The enthusiasm to jump on the AI train is understandable and encouraged, but the success of AI depends on the complete universe of data being captured and analysed through a large-scale database with continuous analysis of the convergence between predictive and real time data. Premature failure of AI projects is a common concern, and one that is legitimate; recent numbers show 85% of all AI projects fail, sometimes before they have even been initiated, Why? Well, oftentimes, these big projects are misaligned with business priorities. Especially today, a lot of businesses are invested in keeping their traditional processes going, so embarking on such an altering project is not likely to make the top priorities list.
AI is expensive. Spending on AI projects and solutions will hit the $58 billion mark within the next few years. Many companies tend to take a leap into a sea of information on the matter and end up with one takeaway: AI helps cut cost. While this is true, the results take time, effort and skills. From partnering with the right solution providers, to hiring the perfect candidates to administer AI projects. A lot of companies will initiate and then withdraw when the costs are fully evaluated in comparison to the results. This is why strategising AI projects is essential to success, but still does not guarantee it.
This relates to the way AI is described as risky business. It is considered an expensive tool that is hard to measure and maintain. However, developing strategy and approach can set companies on the right path. It must always start with a problem the business is facing, and a question; Can AI solve it? A strategy can then be designed and set, with proper and regular measuring of RoI.
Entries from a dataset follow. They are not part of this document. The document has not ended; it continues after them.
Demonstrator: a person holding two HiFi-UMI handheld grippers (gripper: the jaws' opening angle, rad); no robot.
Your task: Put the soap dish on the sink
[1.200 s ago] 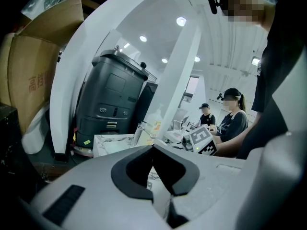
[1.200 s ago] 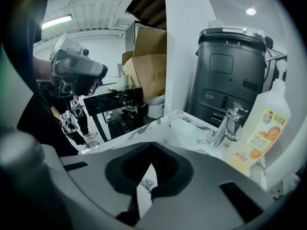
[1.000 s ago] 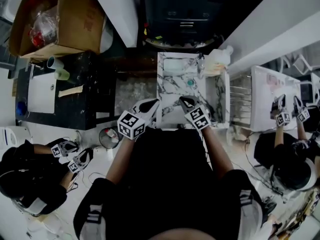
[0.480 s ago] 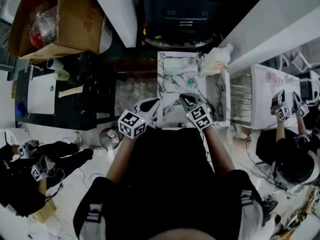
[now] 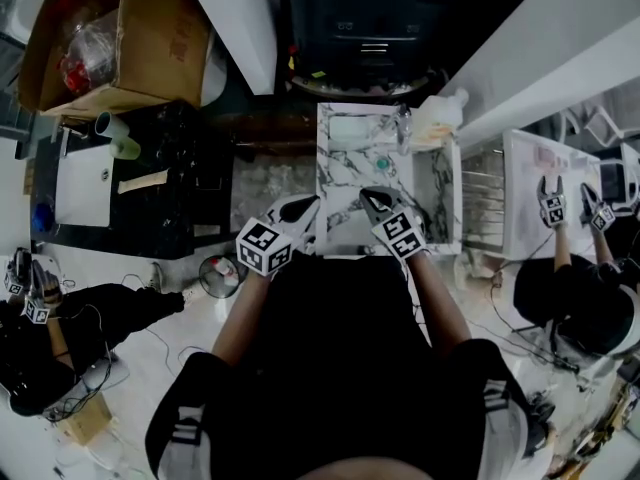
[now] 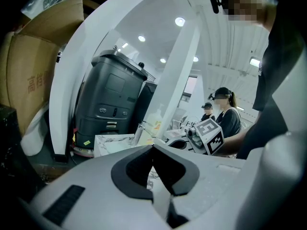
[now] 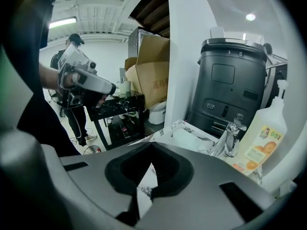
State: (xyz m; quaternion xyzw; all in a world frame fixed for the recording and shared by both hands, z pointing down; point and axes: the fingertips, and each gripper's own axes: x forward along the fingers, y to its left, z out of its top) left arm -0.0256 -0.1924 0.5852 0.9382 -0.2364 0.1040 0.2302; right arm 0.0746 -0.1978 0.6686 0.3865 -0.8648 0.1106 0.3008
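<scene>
A marble-patterned sink (image 5: 340, 203) stands in front of me in the head view. A white rectangular soap dish (image 5: 348, 130) lies on its far end, to the left of the chrome tap (image 5: 403, 123). My left gripper (image 5: 308, 205) hovers at the sink's near left edge, shut and empty. The right gripper (image 5: 367, 198) is over the near part of the basin, shut as well, with nothing held. In the right gripper view the soap dish (image 7: 188, 139) lies beyond the closed jaws (image 7: 151, 145), beside the tap (image 7: 231, 138). The left gripper view shows its jaws (image 6: 153, 146) meeting at the tips.
A teal drain plug (image 5: 381, 165) sits in the basin. A soap bottle (image 5: 437, 118) stands at the sink's far right corner. A black bin (image 5: 365, 28) is behind, a cardboard box (image 5: 120, 38) far left, a black table (image 5: 130, 183) to the left. Other people with grippers work at both sides.
Both my grippers stay almost where they were. The person at the lower left has drawn their grippers away to the left edge of the view.
</scene>
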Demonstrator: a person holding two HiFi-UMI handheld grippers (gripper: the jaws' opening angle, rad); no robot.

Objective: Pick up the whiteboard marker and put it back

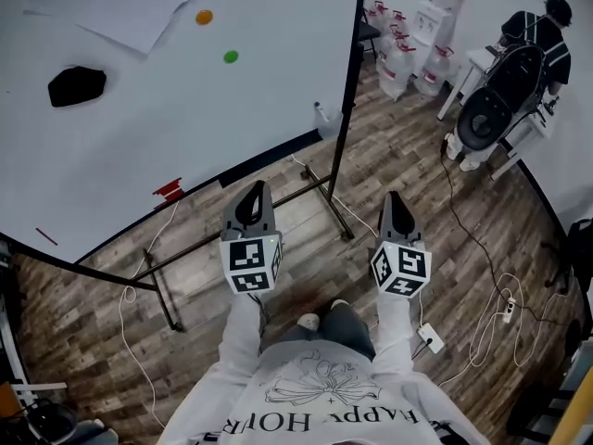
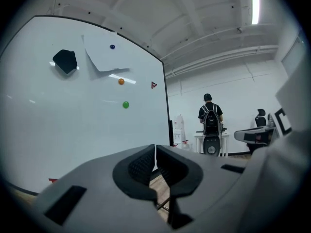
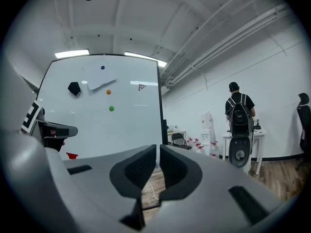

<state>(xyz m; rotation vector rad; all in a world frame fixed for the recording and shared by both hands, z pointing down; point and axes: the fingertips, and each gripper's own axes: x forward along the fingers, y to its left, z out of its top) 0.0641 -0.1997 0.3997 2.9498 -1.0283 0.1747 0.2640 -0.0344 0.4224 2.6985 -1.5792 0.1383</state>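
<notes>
Before the whiteboard (image 1: 139,137), left gripper (image 1: 258,189) and right gripper (image 1: 395,197) are held clenched, empty; one should be opened once the marker is located.

1. Your whiteboard (image 1: 139,146) is white, with an orange magnet (image 1: 204,17), a green magnet (image 1: 231,57) and a black eraser (image 1: 77,85).
2. Your floor (image 1: 417,165) shows brown wood grain.
3. Your sweatshirt (image 1: 315,406) is white, printed black.

Head view: from above, steeply down on wood floor (image 1: 389,156), whiteboard (image 1: 185,128) upper left. Gripper views: low, level, side by side, facing same whiteboard and distant person (image 3: 239,111).
</notes>
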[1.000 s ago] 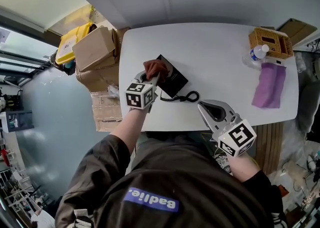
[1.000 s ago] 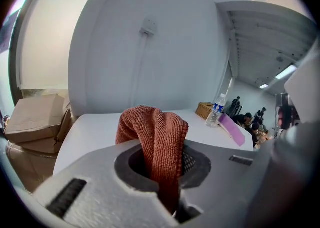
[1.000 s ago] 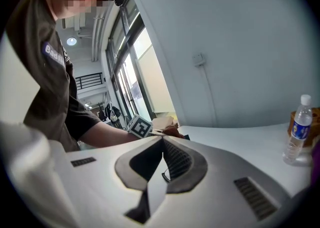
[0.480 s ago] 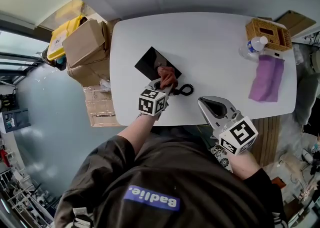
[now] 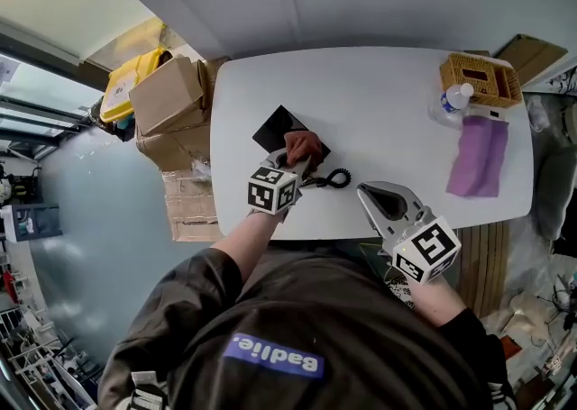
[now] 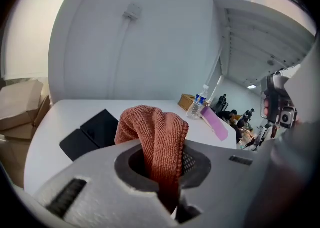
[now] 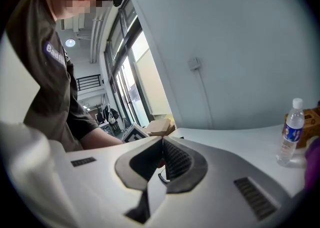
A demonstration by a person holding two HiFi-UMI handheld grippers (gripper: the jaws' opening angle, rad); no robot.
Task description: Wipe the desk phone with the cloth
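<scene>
Left gripper clamps the rust-red cloth; right gripper is closed on nothing.
The cloth rests at the near edge of the black desk phone on the white table, with the coiled cord just beside it.

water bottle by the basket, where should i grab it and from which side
I'd grip the water bottle mid-body, jaws level, since it stands upright and round. Come from the bare table on its left: the wicker basket crowds its far right and the purple cloth lies just on its near side.

Only the purple patch on the person's shirt bears lettering; nothing else is legible.
</scene>
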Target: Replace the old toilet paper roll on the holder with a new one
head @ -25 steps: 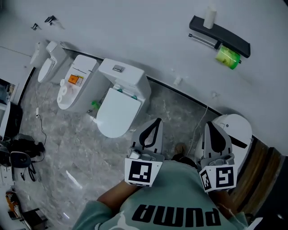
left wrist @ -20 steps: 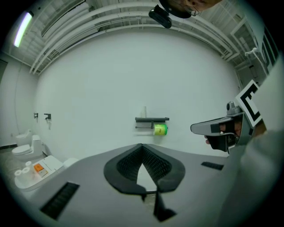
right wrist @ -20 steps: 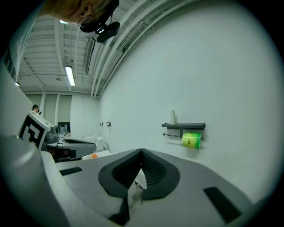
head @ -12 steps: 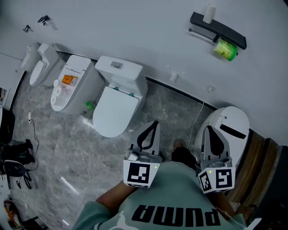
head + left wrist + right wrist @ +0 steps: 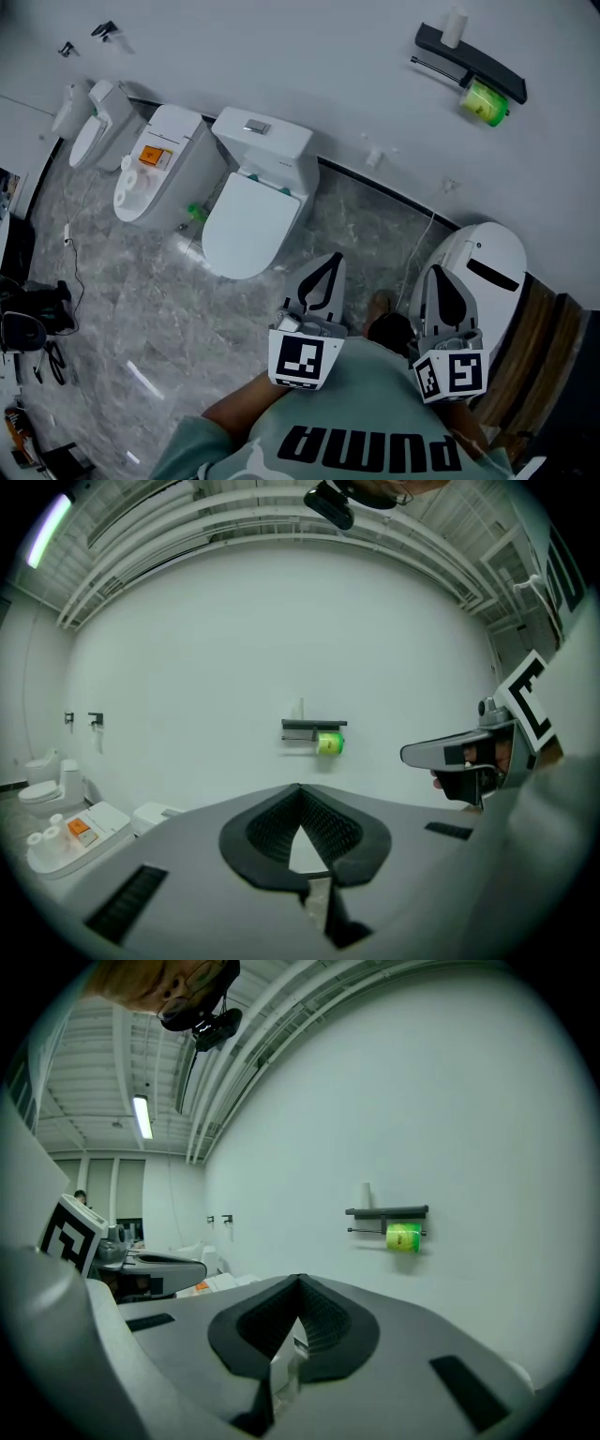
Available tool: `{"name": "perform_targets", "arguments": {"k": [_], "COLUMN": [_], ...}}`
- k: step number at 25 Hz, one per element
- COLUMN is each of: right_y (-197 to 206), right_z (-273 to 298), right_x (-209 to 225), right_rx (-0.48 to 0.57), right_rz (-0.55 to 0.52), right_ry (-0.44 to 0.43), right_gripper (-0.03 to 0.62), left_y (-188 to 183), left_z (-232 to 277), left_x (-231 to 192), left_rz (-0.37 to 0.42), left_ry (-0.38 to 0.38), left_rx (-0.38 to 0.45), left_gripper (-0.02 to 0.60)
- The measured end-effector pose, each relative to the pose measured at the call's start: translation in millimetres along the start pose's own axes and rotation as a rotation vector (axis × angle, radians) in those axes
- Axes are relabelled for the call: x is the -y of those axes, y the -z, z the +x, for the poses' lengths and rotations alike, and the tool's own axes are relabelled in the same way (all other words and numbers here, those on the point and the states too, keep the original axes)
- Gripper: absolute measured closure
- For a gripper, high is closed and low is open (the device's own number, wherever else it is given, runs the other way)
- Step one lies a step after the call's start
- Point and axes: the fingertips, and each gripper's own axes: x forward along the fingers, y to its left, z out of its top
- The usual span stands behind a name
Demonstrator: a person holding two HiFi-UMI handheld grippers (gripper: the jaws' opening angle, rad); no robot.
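Observation:
A black wall holder (image 5: 472, 62) carries a green roll (image 5: 485, 100) on its rod, and a white roll (image 5: 455, 26) stands upright on its shelf. In the head view my left gripper (image 5: 332, 260) and right gripper (image 5: 441, 273) are held side by side close to my body, far from the wall. Both are shut with nothing between the jaws. The left gripper view shows the holder (image 5: 314, 726) and green roll (image 5: 328, 744) straight beyond my shut left gripper (image 5: 300, 787). The right gripper view has the green roll (image 5: 404, 1237) off to the right of my shut right gripper (image 5: 298, 1281).
A white toilet (image 5: 248, 211) stands below the wall to the left, with two more toilets (image 5: 155, 178) further left. Another white toilet (image 5: 483, 262) sits just beyond my right gripper. A thin cable (image 5: 417, 253) hangs down the wall. Grey marble floor (image 5: 141, 309) spreads out at the left.
Both grippers have shifted a little with the person and stay shut. The head view has swung slightly, so the holder sits further right and the toilets have moved in the picture.

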Motion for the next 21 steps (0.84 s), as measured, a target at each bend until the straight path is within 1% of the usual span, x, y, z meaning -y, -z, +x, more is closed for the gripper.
{"name": "perform_targets", "arguments": {"k": [11,16,21], "right_y": [3,2,2], "right_z": [-7,-6,-5], "right_x": [-3,-7,-13], "right_rx": [-0.004,0.000,0.000], "right_rz": [0.010,0.009,0.005], "right_ry": [0.022,0.013,0.002], "right_gripper": [0.586,0.586,0.586], "left_y": [-2,-2,4], "left_z": [-8,-11,-17], "left_x": [-1,-4,-6], "left_rz": [0.003,0.002,-0.008], "left_ry": [0.009,0.001,0.001], "left_rx": [0.013,0.005,-0.034], "left_gripper": [0.577,0.577,0.577]}}
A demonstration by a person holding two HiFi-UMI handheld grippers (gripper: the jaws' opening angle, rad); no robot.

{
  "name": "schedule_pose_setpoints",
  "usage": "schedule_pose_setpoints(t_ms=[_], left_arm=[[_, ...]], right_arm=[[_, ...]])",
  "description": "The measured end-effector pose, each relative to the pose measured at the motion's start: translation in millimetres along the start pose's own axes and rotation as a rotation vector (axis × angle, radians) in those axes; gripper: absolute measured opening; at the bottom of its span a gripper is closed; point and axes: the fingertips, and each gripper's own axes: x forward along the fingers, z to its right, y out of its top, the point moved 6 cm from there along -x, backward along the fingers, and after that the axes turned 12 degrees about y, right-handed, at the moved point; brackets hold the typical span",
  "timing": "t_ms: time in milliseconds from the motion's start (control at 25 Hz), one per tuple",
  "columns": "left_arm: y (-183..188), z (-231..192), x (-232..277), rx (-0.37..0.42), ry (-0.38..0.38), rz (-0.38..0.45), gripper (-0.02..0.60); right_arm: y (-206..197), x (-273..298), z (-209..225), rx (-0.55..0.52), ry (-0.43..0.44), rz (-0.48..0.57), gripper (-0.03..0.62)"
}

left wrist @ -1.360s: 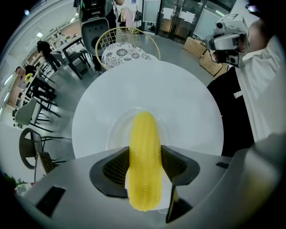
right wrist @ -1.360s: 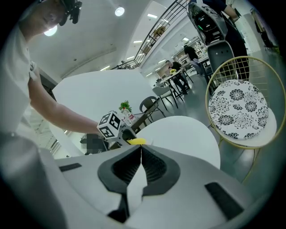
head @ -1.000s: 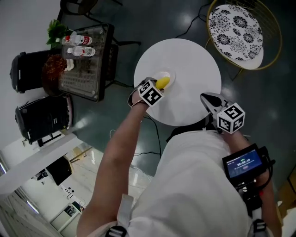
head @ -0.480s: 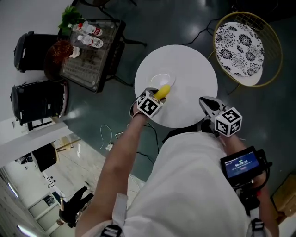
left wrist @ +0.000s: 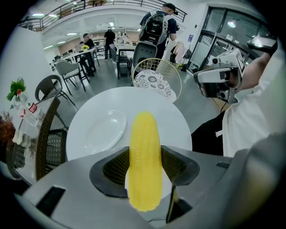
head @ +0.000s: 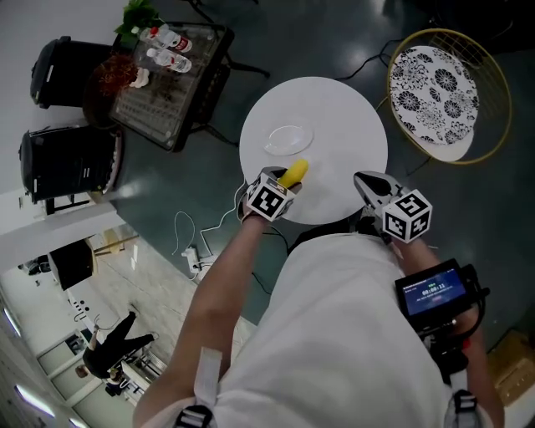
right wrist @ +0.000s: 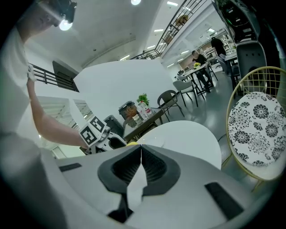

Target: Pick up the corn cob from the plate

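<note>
1. Corn cob (left wrist: 144,134), plain yellow, stands clamped between the jaws of the left gripper (left wrist: 145,151). The ribbed pads press on its two sides. Its blunt end points back toward the camera and its tapered end points out past the jaw tips.
2. In the head view the corn cob (head: 293,173) shows off the plate (head: 288,138), on the person's side of it and over the near part of the round white table (head: 343,117). It juts up and to the right from the left gripper (head: 288,180).
3. From the left gripper view, the oval white plate (left wrist: 105,129) lies bare on the table (left wrist: 178,120), beyond the cob and to its left.
4. Right gripper (right wrist: 140,148): its jaws are pressed together tip to tip with nothing between them.
5. In the head view the right gripper (head: 362,180) hangs at the near right edge of the table, well apart from the cob and the plate.
6. A gold wire chair with a black-and-white patterned cushion (head: 435,79) stands on the floor to the right of the table.
7. To the left, a dark side table (head: 167,84) carries bottles (head: 167,38) and a green plant (head: 138,12).
8. Two black bins (head: 71,167) stand beside it.
9. A small lit screen (head: 430,292) is strapped at the person's right wrist.
</note>
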Motion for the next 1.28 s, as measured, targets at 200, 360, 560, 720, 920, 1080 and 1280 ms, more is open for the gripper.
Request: schedule_pose_setpoints(t_ms=[200, 360, 560, 720, 920, 1080, 1280], left_arm=[[-11.7, 15.2, -0.6, -0.053, 0.008, -0.012, 0.229], [-20.3, 24.7, 4.5, -0.055, 0.018, -0.038, 0.229], [-20.6, 30.5, 15.6, -0.051, 0.029, -0.052, 0.229], [-18.1, 34.5, 28.5, 0.009, 0.029, -0.081, 0.229], [-10.6, 30.2, 45.5, 0.082, 0.040, -0.111, 0.229], [-6.5, 23.7, 57.7, 0.114, 0.053, -0.131, 0.230], [-5.6, 18.0, 74.7, 0.164, 0.069, -0.159, 0.230]], right_arm=[[-6.7, -8.2, 0.3, 0.010, 0.012, -0.002, 0.009], [-15.9, -15.8, 2.8, 0.024, 0.013, -0.005, 0.009], [-27.9, -21.7, 6.4, 0.036, 0.016, -0.003, 0.009], [-37.0, -26.5, 9.1, 0.051, 0.008, -0.011, 0.009], [-45.7, -32.4, 11.2, 0.068, -0.007, -0.007, 0.009], [-53.3, -34.9, 11.4, 0.083, -0.017, -0.002, 0.009], [-62.8, -38.7, 11.6, 0.103, -0.033, 0.004, 0.009]])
The way an AI solution will work for a business is through data, and the quality of data it is fed with. This poses another threat to AI projects, and is considered a major contributing factor in their failure. AI requires a lot of data in order to deliver, and the more the better. If a company is small, with not much data to go from, then expectations must be scaled to that level of data availability. The data must also be relevant to the problem the AI solution is designed to solve, and oftentimes such intricacies aren’t even considered.
AI is risky, but the rewards can bring cost-cutting and long-term success to business. It is most crucial to consider data quality and availability when AI adoption is on the table. Strategy, success and failure measurement criteria are also determining steps in the adoption process. Meanwhile, globally, the direction business is going towards is one that should solve the issue of low skill levels and expertise in the field.
Key Takeaways
- Spending on AI projects and solutions will hit the $58 billion mark within the next few years.
- AI adoption must be a step-by-step process, starting with why the business needs it, and how it can help.
- AI is risky, but the rewards can bring cost-cutting and long-term success to business.